2021: ATP debut, maiden Challenger title, top 150 debut
Etcheverry made his ATP main draw debut at the 2021 Delray Beach Open, and won his first ATP match at the 2021 Córdoba Open defeating Andrej Martin.

Etcheverry captured his maiden Challenger title in Perugia, Italy defeating top seed Salvatore Caruso in the semifinal, for his maiden top 100 win, and Vitaliy Sachko in the final, rising to a new career-high ranking of World No. 166 on 19 July 2021.
He made his top 150 debut in singles at World No. 148 on 2 August 2021 after winning the Challenger title in Trieste, Italy. A week later he made his third Challenger final in Cordenons, Italy for 2021, where he lost to compatriot Francisco Cerundolo.

2022: Grand Slam and top 100 debut
Etcheverry made his Grand Slam main draw debut at the 2022 Australian Open after defeating Kimmer Coppejans, Jason Kubler, and Flavio Cobolli in the qualifications.
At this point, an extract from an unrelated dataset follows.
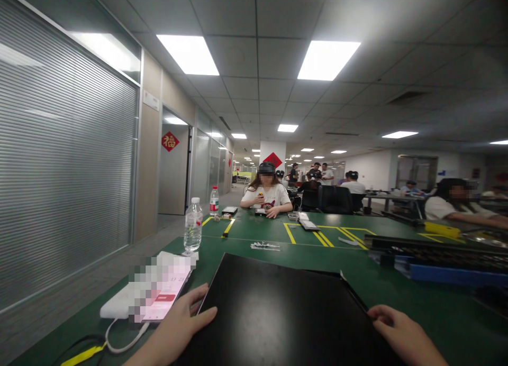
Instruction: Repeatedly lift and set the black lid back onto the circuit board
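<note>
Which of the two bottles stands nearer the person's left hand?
The white-capped bottle; the red-capped bottle stands farther back from the left hand.

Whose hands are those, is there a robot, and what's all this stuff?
There's no robot here, just a person. A camera on their head looks forward and down, so you see their own left hand and right hand. They hold a black panel by its sides. On the green table a phone lies left of the panel, with a bottle standing behind it. Across the table sits a co-worker.
</note>
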Demonstrator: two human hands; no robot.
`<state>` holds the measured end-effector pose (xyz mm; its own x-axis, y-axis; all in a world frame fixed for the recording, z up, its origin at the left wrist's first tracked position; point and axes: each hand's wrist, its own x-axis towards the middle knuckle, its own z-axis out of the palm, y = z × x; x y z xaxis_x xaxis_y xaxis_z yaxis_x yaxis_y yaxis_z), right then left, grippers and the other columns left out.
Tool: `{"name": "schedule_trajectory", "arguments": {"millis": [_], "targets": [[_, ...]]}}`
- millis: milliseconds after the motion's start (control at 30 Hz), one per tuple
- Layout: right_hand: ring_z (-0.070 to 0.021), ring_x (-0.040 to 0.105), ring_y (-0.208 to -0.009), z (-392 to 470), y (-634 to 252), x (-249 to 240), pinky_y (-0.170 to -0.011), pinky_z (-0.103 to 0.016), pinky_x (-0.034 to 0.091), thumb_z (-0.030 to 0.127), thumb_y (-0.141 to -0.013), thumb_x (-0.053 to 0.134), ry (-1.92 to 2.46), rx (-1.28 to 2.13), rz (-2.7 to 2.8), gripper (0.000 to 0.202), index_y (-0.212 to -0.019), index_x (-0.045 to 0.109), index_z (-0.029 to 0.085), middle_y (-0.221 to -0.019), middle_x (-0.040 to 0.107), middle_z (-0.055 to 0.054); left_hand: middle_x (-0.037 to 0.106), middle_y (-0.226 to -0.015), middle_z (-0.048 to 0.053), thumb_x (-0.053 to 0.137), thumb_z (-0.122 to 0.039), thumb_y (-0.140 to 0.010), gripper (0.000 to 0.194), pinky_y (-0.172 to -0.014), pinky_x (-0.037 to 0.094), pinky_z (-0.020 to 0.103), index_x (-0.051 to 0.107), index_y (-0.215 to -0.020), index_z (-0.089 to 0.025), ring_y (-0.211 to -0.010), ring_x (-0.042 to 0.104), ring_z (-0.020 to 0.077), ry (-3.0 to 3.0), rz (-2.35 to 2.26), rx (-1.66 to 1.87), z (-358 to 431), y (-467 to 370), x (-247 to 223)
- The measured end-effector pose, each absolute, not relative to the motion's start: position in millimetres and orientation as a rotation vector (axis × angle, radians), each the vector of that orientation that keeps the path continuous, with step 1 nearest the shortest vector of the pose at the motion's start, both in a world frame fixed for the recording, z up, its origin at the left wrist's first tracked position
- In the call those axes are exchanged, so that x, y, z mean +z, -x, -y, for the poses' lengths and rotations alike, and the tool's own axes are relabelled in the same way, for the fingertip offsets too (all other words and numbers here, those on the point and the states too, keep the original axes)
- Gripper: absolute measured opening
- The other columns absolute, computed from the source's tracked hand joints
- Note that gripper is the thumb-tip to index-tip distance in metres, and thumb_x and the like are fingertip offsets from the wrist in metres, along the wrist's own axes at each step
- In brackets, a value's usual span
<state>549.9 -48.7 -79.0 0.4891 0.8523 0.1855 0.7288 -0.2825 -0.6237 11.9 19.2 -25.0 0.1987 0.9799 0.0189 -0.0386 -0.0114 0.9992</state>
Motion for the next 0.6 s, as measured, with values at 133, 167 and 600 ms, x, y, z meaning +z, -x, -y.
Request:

He lost to nineteenth seed Pablo Carreno Busta in the first round.

He reached the top 100 at world No. 95 on 11 April 2022. As a result he made his Grand Slam debut at Rolland Garros, Wimbledon and at the US Open.

2023: First Grand Slam win & ATP final, Masters 1000 and top 65 debuts
He recorded his first Major win at the 2023 Australian Open defeating Grégoire Barrère.

At the 2023 Argentina Open he reached his first ATP quarterfinal defeating Hugo Dellien and Roberto Carballés Baena. In Rio he lost to seventh seed Albert Ramos Vinolas.
At the 2023 Chile Open he defeated Fabio Fognini in the first round. Next he defeated second seed Francisco Cerundolo to reach his second quarterfinal for the biggest win of his career. He reached his first ATP semifinal defeating Dusan Lajovic and then defeated third seed Sebastian Baez to reach his first ever final. As a result he moved to a new career high in the top 65 in the rankings. He lost in the final in three sets to home favorite Nicolas Jarry.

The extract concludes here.